[Opening Extracted information section]
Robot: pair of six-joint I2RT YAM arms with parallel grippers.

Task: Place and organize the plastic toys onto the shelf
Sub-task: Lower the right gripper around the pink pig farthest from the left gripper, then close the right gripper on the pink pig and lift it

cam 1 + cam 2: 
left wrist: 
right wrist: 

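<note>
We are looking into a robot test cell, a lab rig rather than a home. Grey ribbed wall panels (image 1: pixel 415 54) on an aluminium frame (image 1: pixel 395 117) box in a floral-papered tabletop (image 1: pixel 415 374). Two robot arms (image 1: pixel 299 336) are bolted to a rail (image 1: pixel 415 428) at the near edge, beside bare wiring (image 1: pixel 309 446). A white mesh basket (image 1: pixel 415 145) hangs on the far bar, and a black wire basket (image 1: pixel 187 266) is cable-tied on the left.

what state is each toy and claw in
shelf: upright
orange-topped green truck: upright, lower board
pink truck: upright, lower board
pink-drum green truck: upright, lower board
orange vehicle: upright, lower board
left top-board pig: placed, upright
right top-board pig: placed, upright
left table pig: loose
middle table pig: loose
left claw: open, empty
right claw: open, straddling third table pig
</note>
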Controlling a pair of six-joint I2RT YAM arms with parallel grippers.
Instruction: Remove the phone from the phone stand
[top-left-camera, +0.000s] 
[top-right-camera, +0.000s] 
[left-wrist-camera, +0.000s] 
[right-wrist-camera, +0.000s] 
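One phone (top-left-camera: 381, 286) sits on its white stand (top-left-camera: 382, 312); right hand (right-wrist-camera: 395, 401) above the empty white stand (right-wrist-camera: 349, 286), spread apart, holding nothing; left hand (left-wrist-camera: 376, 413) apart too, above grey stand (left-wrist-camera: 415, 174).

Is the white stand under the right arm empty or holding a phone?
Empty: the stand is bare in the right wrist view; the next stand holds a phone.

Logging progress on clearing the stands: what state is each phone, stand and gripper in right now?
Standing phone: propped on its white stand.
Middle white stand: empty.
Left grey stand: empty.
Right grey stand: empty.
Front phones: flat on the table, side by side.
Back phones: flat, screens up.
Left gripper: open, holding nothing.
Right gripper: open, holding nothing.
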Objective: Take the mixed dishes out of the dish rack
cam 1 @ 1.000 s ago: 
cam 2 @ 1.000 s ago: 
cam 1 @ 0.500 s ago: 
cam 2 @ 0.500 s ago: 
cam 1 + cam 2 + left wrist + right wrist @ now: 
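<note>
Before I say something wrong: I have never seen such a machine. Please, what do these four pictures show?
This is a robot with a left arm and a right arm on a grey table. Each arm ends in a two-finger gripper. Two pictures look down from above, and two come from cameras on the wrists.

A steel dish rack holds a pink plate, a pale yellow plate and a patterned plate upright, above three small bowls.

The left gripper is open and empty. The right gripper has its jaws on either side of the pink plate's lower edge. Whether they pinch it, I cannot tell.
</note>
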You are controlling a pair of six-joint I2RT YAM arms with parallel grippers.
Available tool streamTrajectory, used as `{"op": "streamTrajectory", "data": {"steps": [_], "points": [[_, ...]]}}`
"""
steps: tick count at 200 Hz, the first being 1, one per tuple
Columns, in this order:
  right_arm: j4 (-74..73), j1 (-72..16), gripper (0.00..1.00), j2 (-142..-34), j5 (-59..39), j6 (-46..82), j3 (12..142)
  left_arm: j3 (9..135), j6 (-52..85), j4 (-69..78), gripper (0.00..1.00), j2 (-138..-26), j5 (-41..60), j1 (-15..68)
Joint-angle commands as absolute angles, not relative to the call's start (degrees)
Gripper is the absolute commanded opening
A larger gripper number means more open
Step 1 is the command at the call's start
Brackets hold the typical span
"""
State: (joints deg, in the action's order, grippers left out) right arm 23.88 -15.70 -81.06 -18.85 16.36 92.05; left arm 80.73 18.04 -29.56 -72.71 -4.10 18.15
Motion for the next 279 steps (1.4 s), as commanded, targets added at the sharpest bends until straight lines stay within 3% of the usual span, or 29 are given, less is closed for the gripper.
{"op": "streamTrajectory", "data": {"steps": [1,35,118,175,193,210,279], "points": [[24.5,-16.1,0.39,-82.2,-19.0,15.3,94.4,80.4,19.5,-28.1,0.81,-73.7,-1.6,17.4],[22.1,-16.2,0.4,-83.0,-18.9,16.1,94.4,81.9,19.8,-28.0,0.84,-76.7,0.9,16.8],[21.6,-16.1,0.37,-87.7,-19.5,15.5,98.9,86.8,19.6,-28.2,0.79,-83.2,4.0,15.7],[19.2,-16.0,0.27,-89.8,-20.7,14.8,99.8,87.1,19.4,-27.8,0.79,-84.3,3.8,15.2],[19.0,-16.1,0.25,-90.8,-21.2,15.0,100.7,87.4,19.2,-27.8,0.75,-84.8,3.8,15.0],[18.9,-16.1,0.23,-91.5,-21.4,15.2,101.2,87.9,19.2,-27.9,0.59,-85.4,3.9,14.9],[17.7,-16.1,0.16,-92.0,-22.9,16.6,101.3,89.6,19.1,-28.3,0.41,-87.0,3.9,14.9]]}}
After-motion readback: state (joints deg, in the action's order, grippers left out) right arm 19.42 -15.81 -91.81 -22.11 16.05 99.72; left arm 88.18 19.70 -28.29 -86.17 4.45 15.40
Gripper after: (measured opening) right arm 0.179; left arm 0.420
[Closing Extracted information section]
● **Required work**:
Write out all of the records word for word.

● **Final answer**:
Robot: pair of six-joint I2RT YAM arms with parallel grippers.

Task: Place and organize the plastic toys onto the shelf
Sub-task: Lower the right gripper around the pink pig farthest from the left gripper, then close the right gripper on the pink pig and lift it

cam 1 + cam 2: 
left wrist: 
right wrist: 

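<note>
We are looking into a robot test cell, a lab rig rather than a home. Grey ribbed wall panels (image 1: pixel 415 54) on an aluminium frame (image 1: pixel 395 117) box in a floral-papered tabletop (image 1: pixel 415 374). Two robot arms (image 1: pixel 299 336) are bolted to a rail (image 1: pixel 415 428) at the near edge, beside bare wiring (image 1: pixel 309 446). A white mesh basket (image 1: pixel 415 145) hangs on the far bar, and a black wire basket (image 1: pixel 187 266) is cable-tied on the left.

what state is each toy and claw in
shelf: upright
orange-topped green truck: upright, lower board
pink truck: upright, lower board
pink-drum green truck: upright, lower board
orange vehicle: upright, lower board
left top-board pig: placed, upright
right top-board pig: placed, upright
left table pig: loose
middle table pig: loose
left claw: open, empty
right claw: open, straddling third table pig
</note>
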Controlling a pair of six-joint I2RT YAM arms with parallel grippers.
Instruction: Remove the phone from the phone stand
[top-left-camera, +0.000s] 
[top-right-camera, +0.000s] 
[left-wrist-camera, +0.000s] 
[right-wrist-camera, +0.000s] 
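One phone (top-left-camera: 381, 286) sits on its white stand (top-left-camera: 382, 312); right hand (right-wrist-camera: 395, 401) above the empty white stand (right-wrist-camera: 349, 286), spread apart, holding nothing; left hand (left-wrist-camera: 376, 413) apart too, above grey stand (left-wrist-camera: 415, 174).

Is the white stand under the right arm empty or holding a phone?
Empty: the stand is bare in the right wrist view; the next stand holds a phone.

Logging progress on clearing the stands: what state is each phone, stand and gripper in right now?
Standing phone: propped on its white stand.
Middle white stand: empty.
Left grey stand: empty.
Right grey stand: empty.
Front phones: flat on the table, side by side.
Back phones: flat, screens up.
Left gripper: open, holding nothing.
Right gripper: open, holding nothing.
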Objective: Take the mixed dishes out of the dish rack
cam 1 @ 1.000 s ago: 
cam 2 @ 1.000 s ago: 
cam 1 @ 0.500 s ago: 
cam 2 @ 0.500 s ago: 
cam 1 + cam 2 + left wrist + right wrist @ now: 
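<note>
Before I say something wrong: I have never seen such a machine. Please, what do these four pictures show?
This is a robot with a left arm and a right arm on a grey table. Each arm ends in a two-finger gripper. Two pictures look down from above, and two come from cameras on the wrists.

A steel dish rack holds a pink plate, a pale yellow plate and a patterned plate upright, above three small bowls.

The left gripper is open and empty. The right gripper has its jaws on either side of the pink plate's lower edge. Whether they pinch it, I cannot tell.
</note>
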You are controlling a pair of six-joint I2RT YAM arms with parallel grippers.
Available tool streamTrajectory, used as `{"op": "streamTrajectory", "data": {"steps": [_], "points": [[_, ...]]}}`
"""
steps: tick count at 200 Hz, the first being 1, one per tuple
Columns, in this order:
  right_arm: j4 (-74..73), j1 (-72..16), gripper (0.00..1.00), j2 (-142..-34), j5 (-59..39), j6 (-46..82), j3 (12..142)
  left_arm: j3 (9..135), j6 (-52..85), j4 (-69..78), gripper (0.00..1.00), j2 (-138..-26), j5 (-41..60), j1 (-15..68)
Joint-angle commands as absolute angles, not relative to the call's start (degrees)
Gripper is the absolute commanded opening
A larger gripper number means more open
Step 1 is the command at the call's start
Brackets hold the typical span
"""
State: (joints deg, in the action's order, grippers left out) right arm 23.88 -15.70 -81.06 -18.85 16.36 92.05; left arm 80.73 18.04 -29.56 -72.71 -4.10 18.15
Motion for the next 279 steps (1.4 s), as commanded, targets added at the sharpest bends until straight lines stay within 3% of the usual span, or 29 are given, less is closed for the gripper.
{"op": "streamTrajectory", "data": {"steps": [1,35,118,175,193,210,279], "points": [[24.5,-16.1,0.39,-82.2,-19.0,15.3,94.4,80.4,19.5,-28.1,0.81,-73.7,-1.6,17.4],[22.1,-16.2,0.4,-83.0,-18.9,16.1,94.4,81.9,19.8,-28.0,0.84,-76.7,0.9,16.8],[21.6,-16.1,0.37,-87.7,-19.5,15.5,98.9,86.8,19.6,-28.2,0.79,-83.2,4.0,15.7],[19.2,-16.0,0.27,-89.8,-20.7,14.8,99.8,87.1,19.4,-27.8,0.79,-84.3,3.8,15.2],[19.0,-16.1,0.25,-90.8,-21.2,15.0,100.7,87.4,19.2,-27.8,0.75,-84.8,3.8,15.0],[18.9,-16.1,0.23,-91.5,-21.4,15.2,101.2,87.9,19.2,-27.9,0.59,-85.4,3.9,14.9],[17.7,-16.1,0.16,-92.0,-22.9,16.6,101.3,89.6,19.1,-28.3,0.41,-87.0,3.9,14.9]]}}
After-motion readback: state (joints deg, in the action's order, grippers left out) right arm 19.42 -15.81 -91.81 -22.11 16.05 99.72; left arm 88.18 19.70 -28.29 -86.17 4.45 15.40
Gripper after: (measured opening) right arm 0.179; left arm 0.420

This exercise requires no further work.